Une folle idée à l’origine du projet du TMB
Aujourd’hui, le trajet commence donc à la charmante gare du Fayet. Mais le voyage initiatique débute en 1835, avec une première étude avortée : il s’agissait de creuser sous le glacier de Taconnaz aux Houches pour toucher du doigt, en funiculaire, rien de moins que le sommet du Mont Blanc ! Issartier, Fabre, Souleyre : soixante ans et quelques inspirations plus tard, une poignée d’ingénieurs ont traversé les mémoires. Les plans s’échafaudent, les ébauches s’affinent et le début du XXe siècle retient enfin un projet et il sera saint-gervolain ! En juillet 1904, le département de Haute-Savoie valide solennellement le programme Duportal.
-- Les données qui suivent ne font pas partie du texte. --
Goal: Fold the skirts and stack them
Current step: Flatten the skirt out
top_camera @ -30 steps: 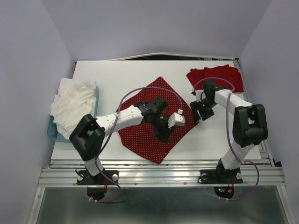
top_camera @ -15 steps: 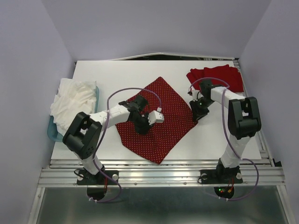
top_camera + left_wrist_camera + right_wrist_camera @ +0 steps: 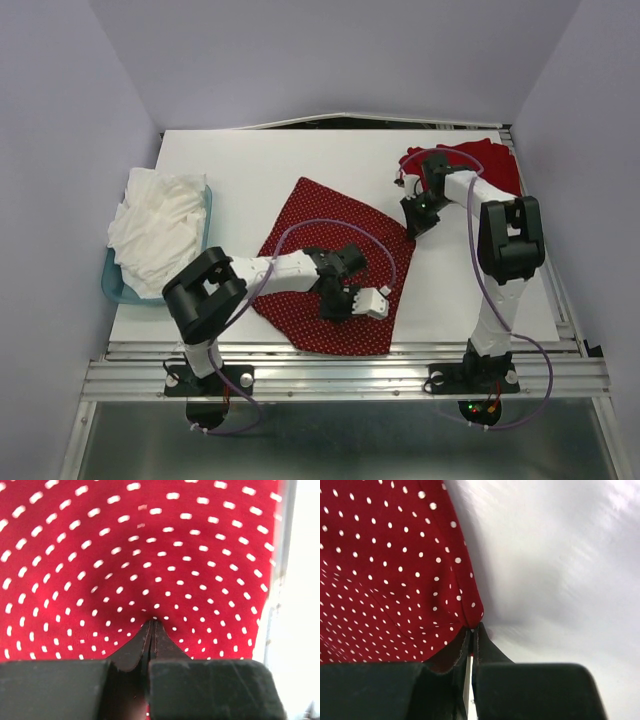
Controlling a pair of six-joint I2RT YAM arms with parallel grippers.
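Dotted skirt between closed fingertips

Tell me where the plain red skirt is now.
In the top view, the plain red skirt lies at the table's far right corner, beyond the polka-dot skirt.

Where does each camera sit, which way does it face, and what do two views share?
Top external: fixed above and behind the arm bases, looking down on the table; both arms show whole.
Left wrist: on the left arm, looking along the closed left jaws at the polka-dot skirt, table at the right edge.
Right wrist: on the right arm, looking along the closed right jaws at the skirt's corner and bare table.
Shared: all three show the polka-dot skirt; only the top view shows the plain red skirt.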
C’est ainsi qu’est fondée la Compagnie du tramway du Mont-Blanc. Et c’est ainsi que naquit le chemin de fer, à l’époque, le plus haut d’Europe. Mais il faut savoir être patient et ce n’est que 5 ans plus tard qu’une première section accueille les voyageurs. 1909 : gare du Fayet, attention au départ ! En route pour le Col de Voza à 1653m d’altitude.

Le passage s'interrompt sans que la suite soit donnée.